Car ce match, Strasbourg l'a dominé dans presque tous les compartiments du jeu. Le club alsacien n'a pas tenu le ballon, mais il a beaucoup plus tiré au but. Le problème, c'est que le promu retrouve ses soucis du début de saison, et notamment cette incapacité à profiter de ses temps forts.
Saint-Etienne a bien fait passer un frisson dans les travées de la Meineau à la première minute, quand Hamouma a profité d'un cafouillage pour décrocher une frappe qui a rasé le poteau (1e).
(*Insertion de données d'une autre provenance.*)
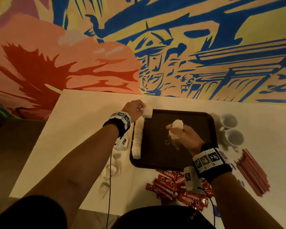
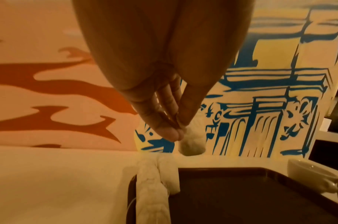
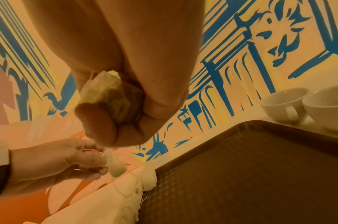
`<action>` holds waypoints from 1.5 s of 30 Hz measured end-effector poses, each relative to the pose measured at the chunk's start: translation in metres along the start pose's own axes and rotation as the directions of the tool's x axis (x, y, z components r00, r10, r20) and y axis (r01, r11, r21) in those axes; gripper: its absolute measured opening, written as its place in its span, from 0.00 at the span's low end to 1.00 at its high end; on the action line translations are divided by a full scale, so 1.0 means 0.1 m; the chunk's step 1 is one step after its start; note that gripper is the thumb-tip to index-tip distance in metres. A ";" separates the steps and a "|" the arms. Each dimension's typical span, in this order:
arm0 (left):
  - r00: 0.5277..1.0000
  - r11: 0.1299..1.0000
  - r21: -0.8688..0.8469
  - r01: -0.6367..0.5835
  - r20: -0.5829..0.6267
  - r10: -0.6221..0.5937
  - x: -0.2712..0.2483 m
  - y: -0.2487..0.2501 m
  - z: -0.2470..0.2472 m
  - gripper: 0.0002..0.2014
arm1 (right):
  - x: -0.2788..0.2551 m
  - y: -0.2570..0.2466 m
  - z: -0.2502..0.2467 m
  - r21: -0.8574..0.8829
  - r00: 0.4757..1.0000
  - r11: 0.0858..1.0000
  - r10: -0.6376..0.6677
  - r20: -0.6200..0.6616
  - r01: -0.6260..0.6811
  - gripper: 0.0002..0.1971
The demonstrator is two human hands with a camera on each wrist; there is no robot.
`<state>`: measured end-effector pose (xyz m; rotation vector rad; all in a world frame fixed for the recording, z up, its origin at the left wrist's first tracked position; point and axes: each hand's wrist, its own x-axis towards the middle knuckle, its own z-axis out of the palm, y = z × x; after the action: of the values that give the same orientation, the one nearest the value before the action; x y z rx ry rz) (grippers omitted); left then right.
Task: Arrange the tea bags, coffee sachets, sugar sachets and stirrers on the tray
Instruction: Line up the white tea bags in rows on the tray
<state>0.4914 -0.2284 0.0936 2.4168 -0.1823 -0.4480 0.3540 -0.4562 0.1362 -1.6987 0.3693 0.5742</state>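
Note:
A dark brown tray [image 1: 203, 116] lies on the white table. A row of white tea bags [image 1: 137, 138] runs along its left edge, also in the left wrist view as tea bags [image 2: 150, 195]. My left hand [image 1: 141, 107] pinches one tea bag [image 1: 147, 111] above the tray's far left corner; the same tea bag [image 2: 193, 141] hangs from my fingertips [image 2: 171, 133]. My right hand [image 1: 175, 129] grips a bunch of tea bags [image 1: 176, 128] over the tray's middle, seen as tea bags [image 3: 106, 91] in the right wrist view.
Two white cups [image 1: 230, 129] stand right of the tray. Red coffee sachets [image 1: 173, 185] lie heaped at the near edge, pink stirrers [image 1: 253, 172] at the right. Loose tea bags [image 1: 111, 169] sit left of the tray. A painted wall [image 1: 139, 47] rises behind the table.

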 end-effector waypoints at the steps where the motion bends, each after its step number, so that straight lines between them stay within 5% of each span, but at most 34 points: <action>1: 1.000 1.000 0.008 0.007 0.014 -0.007 0.08 -0.05 0.06 0.06 | 0.04 -0.01 0.02 0.006 1.000 1.000 0.001 -0.007 -0.001 0.10; 14: 0.985 0.980 0.200 0.008 0.167 -0.042 0.86 -0.39 0.58 0.06 | 0.46 -0.04 0.17 0.054 0.997 0.996 0.075 -0.009 -0.074 0.13; 28: 0.997 0.967 0.254 0.018 0.064 -0.035 1.03 -0.45 0.63 0.05 | 0.63 0.08 0.25 0.092 0.987 0.983 0.154 0.036 -0.156 0.13; 36: 0.995 0.997 0.060 0.055 -0.085 -0.050 0.58 -0.23 0.39 0.12 | 0.58 0.07 0.20 0.165 0.978 0.964 0.209 0.026 -0.210 0.11; 41: 0.999 0.984 -0.177 0.007 -0.039 -0.015 -0.08 0.06 0.19 0.06 | 0.34 0.07 0.13 0.169 0.992 0.980 0.085 0.097 -0.100 0.07; 45: 0.998 0.923 -0.379 -0.063 -0.041 0.051 -0.64 0.34 0.13 0.06 | 0.09 0.04 0.08 0.116 0.986 0.993 -0.006 0.166 -0.014 0.13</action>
<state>0.4269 -0.2466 0.1232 2.0298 -0.1366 -0.3798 0.3577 -0.4481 0.1273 -1.5257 0.2809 0.6798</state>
Mais après cela, les Verts ont reculé dans des proportions inquiétantes, et c'est bien Stéphane Ruffier qui les a maintenus à la surface. Bahoken, notamment, a forcé le portier international à sortir le grand jeu sur une occasion énorme (31e).
Après le repos, Benjamin Corgnet, d'une frappe flottante à mi-distance, a aussi trouvé Ruffier sur sa route (62e). Et c'est ensuite Liénard, le joueur strasbourgeois le plus réputé pour ses coups de canon, qui a mis le gardien des Verts à contribution en déclenchant une frappe qui filait en lucarne (77e). Saint-Etienne n'a donc pas craqué, mais les Verts ont fait mieux en réalisant le hold-up sur un mouvement collectif amorcé par Ntep, relayé par Monnet-Paquet et conclu par Debuchy d'une reprise parfaite aux six mètres (0-1, 82e). Un but qui n'est pas sans rappeler le but égalisateur des Verts dans le derby contre Lyon.
Une fois de plus, Saint-Etienne s'en sort grâce à l'une de ses recrus phares. Huitièmes, ils ne pointent plus qu'à un point de Rennes et Nice, dans une course à la cinquième place toujours plus indécise.